Dataset extract:
%%
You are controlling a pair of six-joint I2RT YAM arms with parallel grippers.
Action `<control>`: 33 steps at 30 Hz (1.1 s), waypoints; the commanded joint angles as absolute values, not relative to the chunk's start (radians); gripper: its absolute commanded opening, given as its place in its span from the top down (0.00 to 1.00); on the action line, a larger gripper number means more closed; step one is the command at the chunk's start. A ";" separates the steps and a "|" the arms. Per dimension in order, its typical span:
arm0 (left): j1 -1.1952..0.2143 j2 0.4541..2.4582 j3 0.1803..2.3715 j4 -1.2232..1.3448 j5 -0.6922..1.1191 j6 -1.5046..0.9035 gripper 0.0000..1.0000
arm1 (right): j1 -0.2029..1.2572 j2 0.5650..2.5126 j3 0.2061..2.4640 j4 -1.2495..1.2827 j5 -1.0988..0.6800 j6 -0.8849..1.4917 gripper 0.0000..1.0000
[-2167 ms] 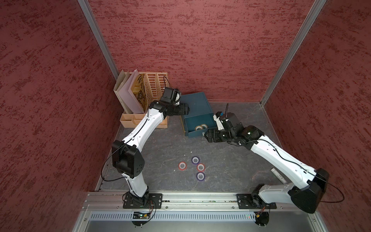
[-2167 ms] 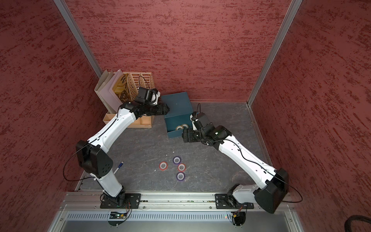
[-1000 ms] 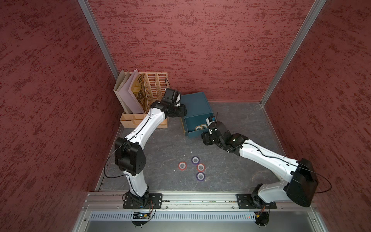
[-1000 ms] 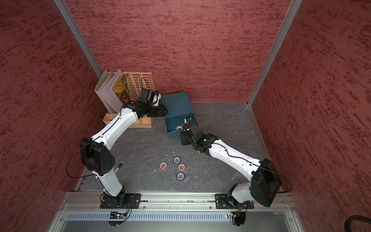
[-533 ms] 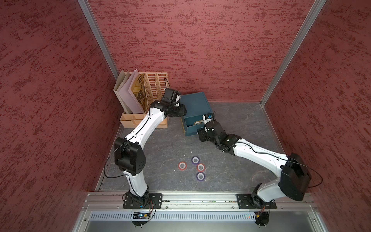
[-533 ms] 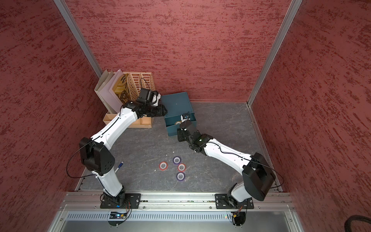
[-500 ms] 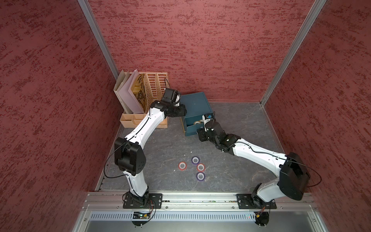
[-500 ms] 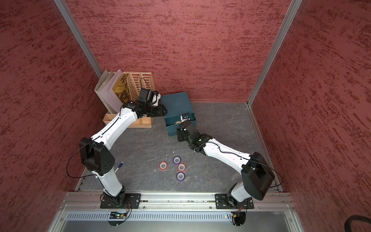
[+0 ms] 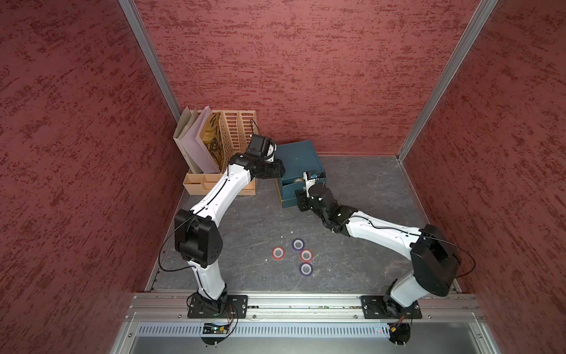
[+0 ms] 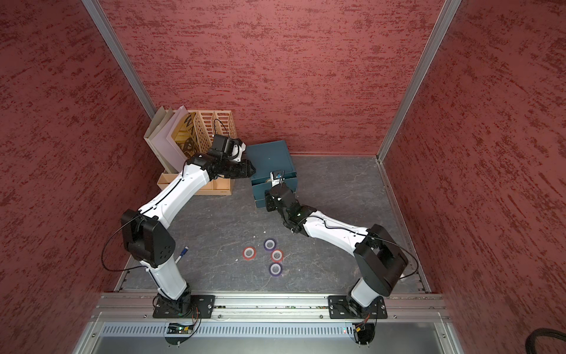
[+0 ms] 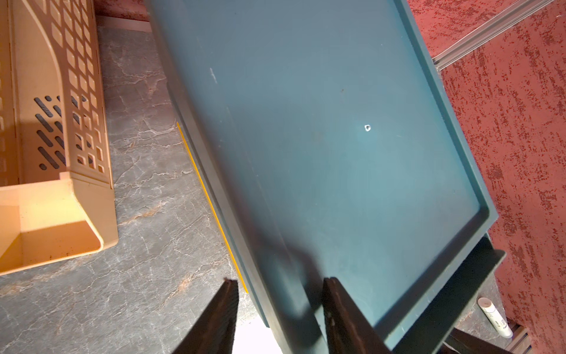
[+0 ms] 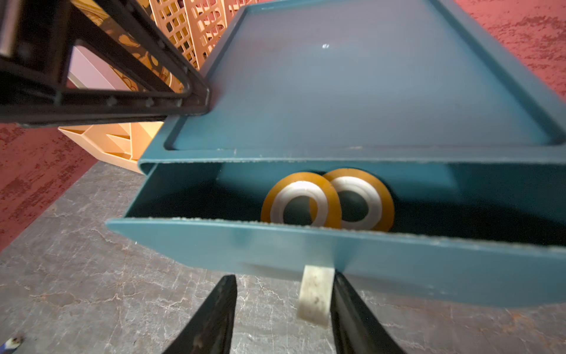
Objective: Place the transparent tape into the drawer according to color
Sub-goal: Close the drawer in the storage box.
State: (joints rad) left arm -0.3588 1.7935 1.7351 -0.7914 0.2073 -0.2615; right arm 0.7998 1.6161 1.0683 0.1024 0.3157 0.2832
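The teal drawer box (image 9: 298,156) stands at the back, with its top drawer (image 12: 306,248) pulled out a little. Two orange-yellow rolls of transparent tape (image 12: 301,202) (image 12: 364,199) lean together inside it. My right gripper (image 12: 281,279) is open, low in front of the drawer, with the white pull tab (image 12: 315,294) beside one finger. My left gripper (image 11: 280,280) is open and straddles the box's left top rim (image 11: 266,275). On the floor in both top views lie two red rolls (image 9: 278,253) (image 9: 306,255) and two purple rolls (image 9: 298,244) (image 9: 306,269).
A peach file rack (image 9: 235,135) with folders (image 9: 196,144) and a low organiser tray (image 9: 202,184) stand left of the box. A pen (image 10: 183,253) lies by the left arm's base. A white tube (image 11: 494,317) lies beyond the box. Red walls close in three sides.
My right gripper has slid left along the drawer front, closer to it, and that arm has folded lower. The left arm has hardly moved. The floor rolls are unmoved.
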 commanded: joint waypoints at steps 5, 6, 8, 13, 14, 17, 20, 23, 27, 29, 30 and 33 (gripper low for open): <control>-0.356 1.808 1.726 -0.790 0.232 -0.242 0.52 | 0.810 1.668 1.066 0.269 0.359 0.236 0.47; -0.356 1.809 1.727 -0.791 0.233 -0.242 0.52 | 0.810 1.675 1.065 0.285 0.363 0.235 0.47; -0.356 1.808 1.727 -0.791 0.235 -0.242 0.52 | 0.809 1.689 1.065 0.312 0.367 0.229 0.47; -0.356 1.805 1.727 -0.793 0.239 -0.239 0.52 | 0.809 1.721 1.088 0.340 0.374 0.212 0.46; -0.357 1.804 1.726 -0.793 0.241 -0.239 0.52 | 0.809 1.726 1.095 0.337 0.377 0.210 0.46; -0.356 1.802 1.728 -0.795 0.247 -0.238 0.52 | 0.809 1.741 1.103 0.343 0.380 0.208 0.45; -0.356 1.798 1.727 -0.795 0.249 -0.235 0.52 | 0.809 1.749 1.106 0.343 0.386 0.210 0.45; -0.356 1.796 1.727 -0.793 0.249 -0.233 0.52 | 0.809 1.753 1.109 0.337 0.389 0.210 0.44; -0.356 1.795 1.723 -0.794 0.244 -0.233 0.52 | 0.810 1.706 1.080 0.288 0.372 0.249 0.41; -0.356 1.793 1.717 -0.789 0.241 -0.233 0.52 | 0.810 1.664 1.052 0.242 0.363 0.289 0.40; -0.356 1.794 1.714 -0.785 0.239 -0.233 0.52 | 0.810 1.640 1.030 0.222 0.352 0.309 0.39; -0.356 1.799 1.716 -0.781 0.235 -0.235 0.52 | 0.810 1.581 0.980 0.156 0.325 0.380 0.38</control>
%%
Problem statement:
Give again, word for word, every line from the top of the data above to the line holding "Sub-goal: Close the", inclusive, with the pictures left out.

Output of the exercise:
You are controlling a pair of six-joint I2RT YAM arms with parallel grippers.
Action `<control>`: 33 steps at 30 Hz (1.1 s), waypoints; the commanded joint angles as absolute values, not relative to the chunk's start (radians); gripper: its absolute commanded opening, given as its place in its span from the top down (0.00 to 1.00); on the action line, a larger gripper number means more closed; step one is the command at the chunk's start. A ";" separates the steps and a "|" the arms. Per dimension in order, its typical span:
arm0 (left): j1 -1.1952..0.2143 j2 0.4541..2.4582 j3 0.1803..2.3715 j4 -1.2232..1.3448 j5 -0.6922..1.1191 j6 -1.5046..0.9035 gripper 0.0000..1.0000
arm1 (right): j1 -0.2029..1.2572 j2 0.5650..2.5126 j3 0.2061..2.4640 j4 -1.2495..1.2827 j5 -1.0988..0.6800 j6 -0.8849..1.4917 gripper 0.0000..1.0000
[-2167 ms] 
[-2167 ms] 
[-1000 ms] 
[-1000 ms] 
[-533 ms] 
[-533 ms] 
[-500 ms] 
[-500 ms] 
[+0 ms] 
[+0 ms] 
[+0 ms] 
[+0 ms] 
Objective: Place the transparent tape into the drawer according to color
Sub-goal: Close the drawer in the storage box.

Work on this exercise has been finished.